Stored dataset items
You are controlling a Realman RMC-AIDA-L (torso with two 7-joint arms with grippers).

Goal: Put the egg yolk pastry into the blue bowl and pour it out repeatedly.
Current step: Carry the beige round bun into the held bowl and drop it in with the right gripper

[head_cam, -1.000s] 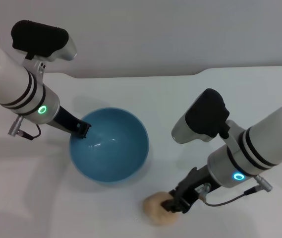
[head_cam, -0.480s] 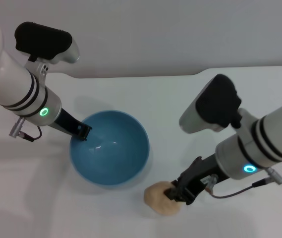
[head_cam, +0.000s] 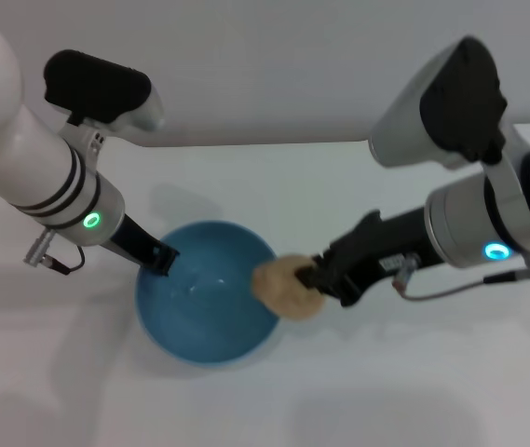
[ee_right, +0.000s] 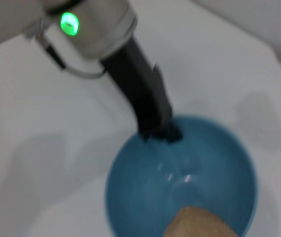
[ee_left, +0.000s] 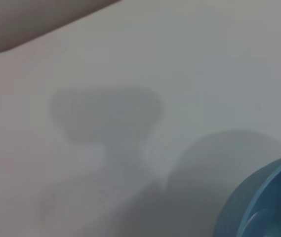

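Observation:
The light-blue bowl sits on the white table in the head view, left of centre. My left gripper is shut on its left rim. A tan egg yolk pastry hangs above the bowl's right rim, with my right gripper shut on it from the right. The right wrist view looks down into the blue bowl, with the pastry close to the lens and the left gripper on the far rim. Only a piece of the bowl shows in the left wrist view.
A white table lies all around the bowl. A grey wall runs along the back. The right arm's wrist housing stands high at the upper right.
My right gripper has lifted the pastry from the table in front of the bowl and carried it up and left to the bowl's right rim. The left gripper stays on the rim.

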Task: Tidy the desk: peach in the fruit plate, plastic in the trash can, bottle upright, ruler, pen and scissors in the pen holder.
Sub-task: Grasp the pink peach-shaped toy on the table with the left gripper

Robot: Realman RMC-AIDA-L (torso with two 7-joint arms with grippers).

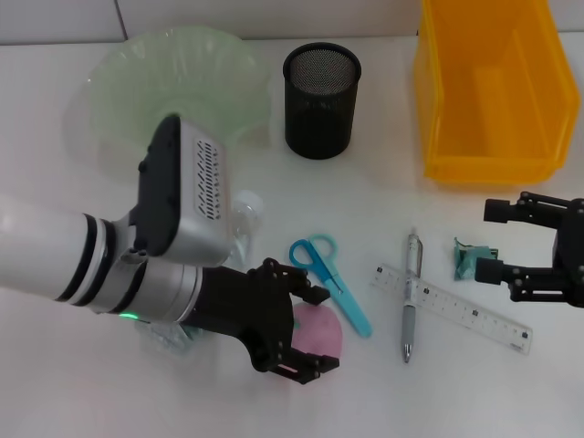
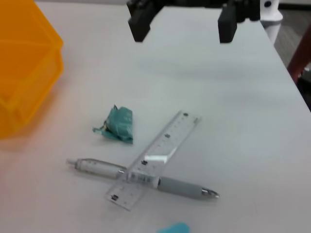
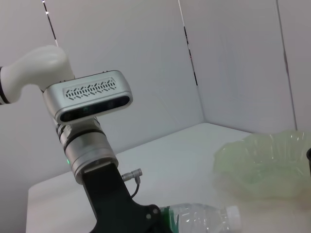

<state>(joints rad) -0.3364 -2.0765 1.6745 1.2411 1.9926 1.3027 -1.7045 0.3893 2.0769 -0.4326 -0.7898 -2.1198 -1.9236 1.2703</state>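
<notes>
**Inspector:** Where is the left gripper [image 1: 294, 328] sitting?

**Assistant:** In the lower middle of the head view. Its black fingers [image 1: 310, 363] are standing apart on either side of the pink peach [image 1: 319, 330], which is lying on the white table [image 1: 474, 392]. Whether the pads are touching the fruit, I cannot tell.

**Inspector:** And the right gripper [image 1: 497, 242]?

**Assistant:** It is hanging at the right edge of the frame, its fingers spread wide with nothing between them. The crumpled green plastic [image 1: 473, 257] is lying just beside its fingertips, apart from them.

**Inspector:** The bottle?

**Assistant:** The clear bottle [image 3: 204, 217] is lying on its side, largely hidden under the left arm in the head view; the right wrist view is showing its white cap and green label.

**Inspector:** Stationery?

**Assistant:** The blue scissors [image 1: 330, 279] are lying just right of the peach. The pen [image 1: 410, 297] is crossing the clear ruler [image 1: 451, 307] in the lower right; which one is on top, I cannot tell.

**Inspector:** Containers?

**Assistant:** The green fruit plate [image 1: 182, 82] is standing in the upper left, the black mesh pen holder [image 1: 321, 100] at upper centre, and the yellow bin [image 1: 488, 91] in the upper right.
</notes>
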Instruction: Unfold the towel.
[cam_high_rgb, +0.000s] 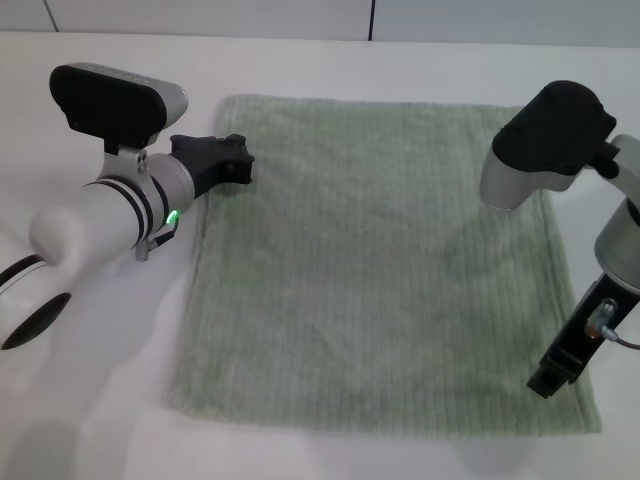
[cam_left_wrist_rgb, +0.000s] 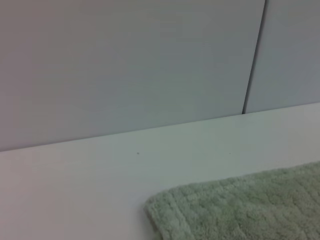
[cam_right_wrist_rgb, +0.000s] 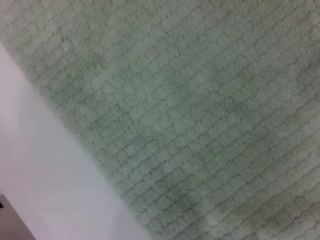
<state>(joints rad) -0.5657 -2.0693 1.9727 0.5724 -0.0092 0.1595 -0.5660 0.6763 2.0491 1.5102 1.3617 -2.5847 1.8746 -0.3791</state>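
Left claw (cam_high_rgb: 240, 160) at far left corner of flat towel (cam_high_rgb: 380, 270), grip unclear

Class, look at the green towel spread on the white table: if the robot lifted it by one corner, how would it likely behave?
The towel lies flat and follows the table, so it would probably droop limply. Its fuzzy ribbed pile suggests it grips rather than slips. Pushed from an edge, it would likely bunch instead of sliding whole.

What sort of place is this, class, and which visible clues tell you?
Probably a lab test bench: a plain white table, bare panelled wall, one green towel lying flat between the left gripper and right gripper.
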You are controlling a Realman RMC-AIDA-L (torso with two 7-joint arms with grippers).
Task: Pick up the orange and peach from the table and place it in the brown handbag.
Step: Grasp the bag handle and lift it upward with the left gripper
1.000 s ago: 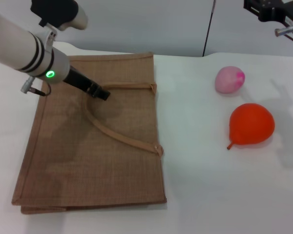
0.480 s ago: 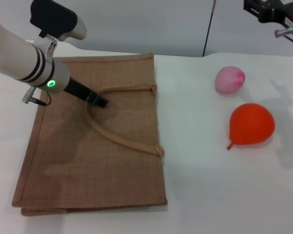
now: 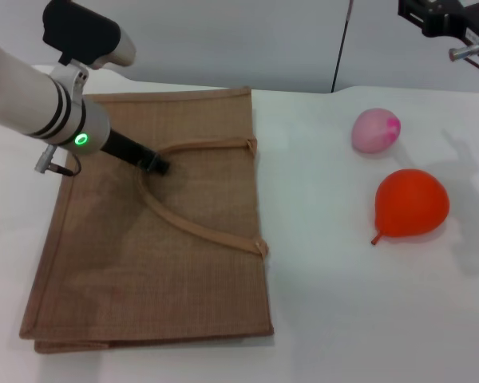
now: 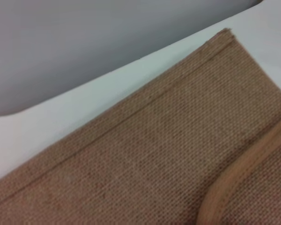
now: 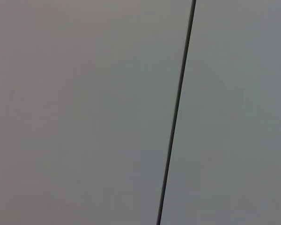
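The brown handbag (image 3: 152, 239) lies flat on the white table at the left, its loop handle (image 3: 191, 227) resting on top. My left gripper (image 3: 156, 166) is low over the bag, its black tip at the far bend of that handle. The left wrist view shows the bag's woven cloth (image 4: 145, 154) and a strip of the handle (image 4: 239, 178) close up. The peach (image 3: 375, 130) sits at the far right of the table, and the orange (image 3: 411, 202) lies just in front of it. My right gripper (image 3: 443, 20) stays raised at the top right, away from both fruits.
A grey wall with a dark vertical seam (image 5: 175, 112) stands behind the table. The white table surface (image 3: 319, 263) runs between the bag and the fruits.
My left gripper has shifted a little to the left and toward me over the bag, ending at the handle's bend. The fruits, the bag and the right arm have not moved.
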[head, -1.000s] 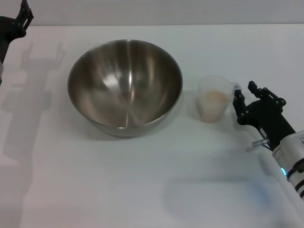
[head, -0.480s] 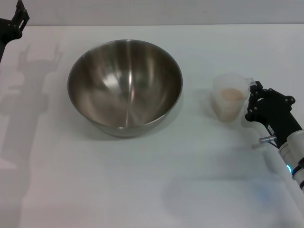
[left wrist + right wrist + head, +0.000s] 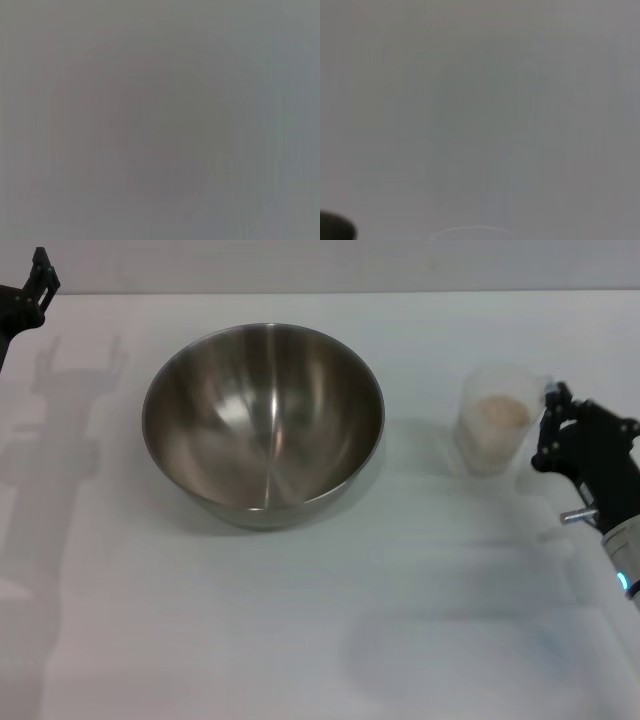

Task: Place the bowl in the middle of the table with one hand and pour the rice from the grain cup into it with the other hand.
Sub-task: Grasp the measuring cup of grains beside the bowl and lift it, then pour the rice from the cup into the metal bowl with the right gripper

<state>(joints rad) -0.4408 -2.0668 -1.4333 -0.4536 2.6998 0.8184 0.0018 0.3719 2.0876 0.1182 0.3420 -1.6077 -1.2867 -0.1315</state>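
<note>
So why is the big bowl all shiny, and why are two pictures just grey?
In the head view, the bowl mirrors the light in pale streaks, and soft arm shadows lie on the table. The left wrist view is a blank grey blur showing nothing. The right wrist view is nearly as blank, with only a dark blob at one corner.
</note>
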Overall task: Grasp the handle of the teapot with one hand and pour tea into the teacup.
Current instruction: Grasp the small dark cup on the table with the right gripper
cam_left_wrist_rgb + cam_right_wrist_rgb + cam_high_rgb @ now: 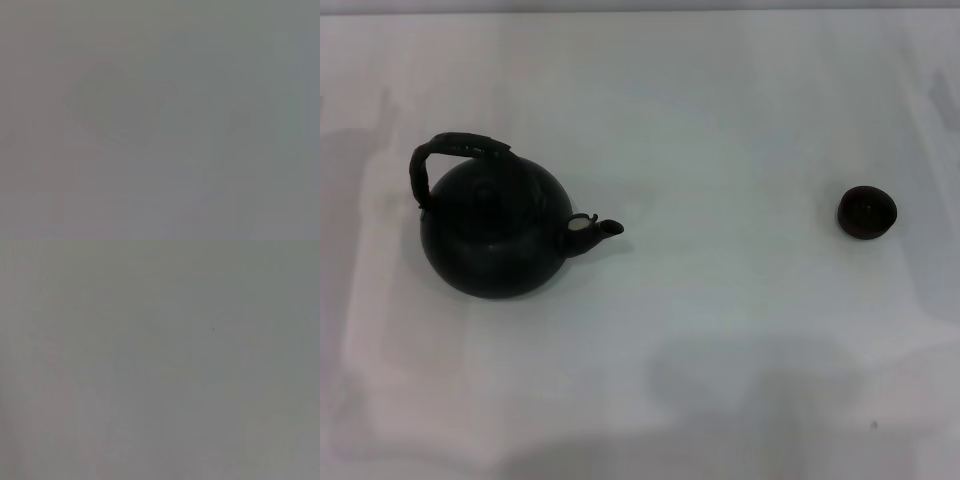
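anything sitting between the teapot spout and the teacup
Nothing: in the head view the white table is bare from the teapot spout across to the teacup. Neither gripper shows.

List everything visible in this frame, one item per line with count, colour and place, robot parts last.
teapot: one, matte black, on the robot's left side of the table, spout pointing toward the cup
handle: one, black, arched over the teapot's top
teacup: one, dark brown-black, on the robot's right side, well apart from the teapot
table: one, white, under both
left gripper: not in view
right gripper: not in view
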You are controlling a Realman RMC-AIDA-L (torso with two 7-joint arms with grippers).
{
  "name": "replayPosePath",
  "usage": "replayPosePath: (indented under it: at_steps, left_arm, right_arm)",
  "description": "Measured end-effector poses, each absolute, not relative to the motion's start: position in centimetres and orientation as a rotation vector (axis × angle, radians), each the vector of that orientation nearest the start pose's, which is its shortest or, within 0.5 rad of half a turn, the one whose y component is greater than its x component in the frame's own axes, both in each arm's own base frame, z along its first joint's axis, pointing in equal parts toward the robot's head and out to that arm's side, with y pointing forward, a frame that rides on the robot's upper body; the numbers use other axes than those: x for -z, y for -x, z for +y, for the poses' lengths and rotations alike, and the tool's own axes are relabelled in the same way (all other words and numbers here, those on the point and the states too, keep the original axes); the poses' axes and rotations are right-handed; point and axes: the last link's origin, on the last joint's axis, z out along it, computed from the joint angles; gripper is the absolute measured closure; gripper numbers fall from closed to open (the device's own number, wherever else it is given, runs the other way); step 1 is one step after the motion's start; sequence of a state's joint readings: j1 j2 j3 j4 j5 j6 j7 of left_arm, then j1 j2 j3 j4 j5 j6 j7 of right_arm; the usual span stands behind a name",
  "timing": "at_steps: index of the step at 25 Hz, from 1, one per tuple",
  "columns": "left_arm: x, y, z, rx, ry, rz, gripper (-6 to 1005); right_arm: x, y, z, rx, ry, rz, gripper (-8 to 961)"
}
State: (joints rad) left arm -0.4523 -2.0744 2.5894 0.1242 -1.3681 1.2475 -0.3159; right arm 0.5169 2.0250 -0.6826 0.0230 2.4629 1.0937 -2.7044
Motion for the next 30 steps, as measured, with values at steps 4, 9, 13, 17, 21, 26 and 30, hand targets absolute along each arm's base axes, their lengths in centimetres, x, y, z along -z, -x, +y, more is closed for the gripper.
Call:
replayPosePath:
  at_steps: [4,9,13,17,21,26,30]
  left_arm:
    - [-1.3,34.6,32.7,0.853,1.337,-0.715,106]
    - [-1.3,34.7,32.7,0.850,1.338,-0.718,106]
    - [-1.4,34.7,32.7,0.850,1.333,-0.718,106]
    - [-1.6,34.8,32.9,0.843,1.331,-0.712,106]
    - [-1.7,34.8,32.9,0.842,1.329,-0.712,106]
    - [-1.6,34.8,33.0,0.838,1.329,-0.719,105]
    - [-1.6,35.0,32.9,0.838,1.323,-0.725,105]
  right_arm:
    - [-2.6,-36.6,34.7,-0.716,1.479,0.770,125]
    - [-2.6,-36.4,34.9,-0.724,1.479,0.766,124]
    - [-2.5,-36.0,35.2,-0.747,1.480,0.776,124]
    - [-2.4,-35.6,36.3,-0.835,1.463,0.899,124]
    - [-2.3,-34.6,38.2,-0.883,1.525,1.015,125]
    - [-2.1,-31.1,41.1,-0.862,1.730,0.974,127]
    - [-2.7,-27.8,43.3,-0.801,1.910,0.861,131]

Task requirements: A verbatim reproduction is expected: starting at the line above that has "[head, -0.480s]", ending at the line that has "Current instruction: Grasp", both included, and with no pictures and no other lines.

Output below:
[head, -0.480s] 
[left wrist + right wrist + head, +0.000s] 

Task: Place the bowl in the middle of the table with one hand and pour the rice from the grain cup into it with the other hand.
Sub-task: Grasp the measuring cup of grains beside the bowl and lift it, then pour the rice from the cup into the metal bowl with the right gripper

<state>(joints rad) -0.4408 -2.0668 -1.4333 -0.4536 2.6998 0.8184 0.0018 0.3719 2.0876 0.1182 0.3420 -1.6077 -1.2867 -0.1315</state>
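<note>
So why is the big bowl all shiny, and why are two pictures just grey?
In the head view, the bowl mirrors the light in pale streaks, and soft arm shadows lie on the table. The left wrist view is a blank grey blur showing nothing. The right wrist view is nearly as blank, with only a dark blob at one corner.
</note>
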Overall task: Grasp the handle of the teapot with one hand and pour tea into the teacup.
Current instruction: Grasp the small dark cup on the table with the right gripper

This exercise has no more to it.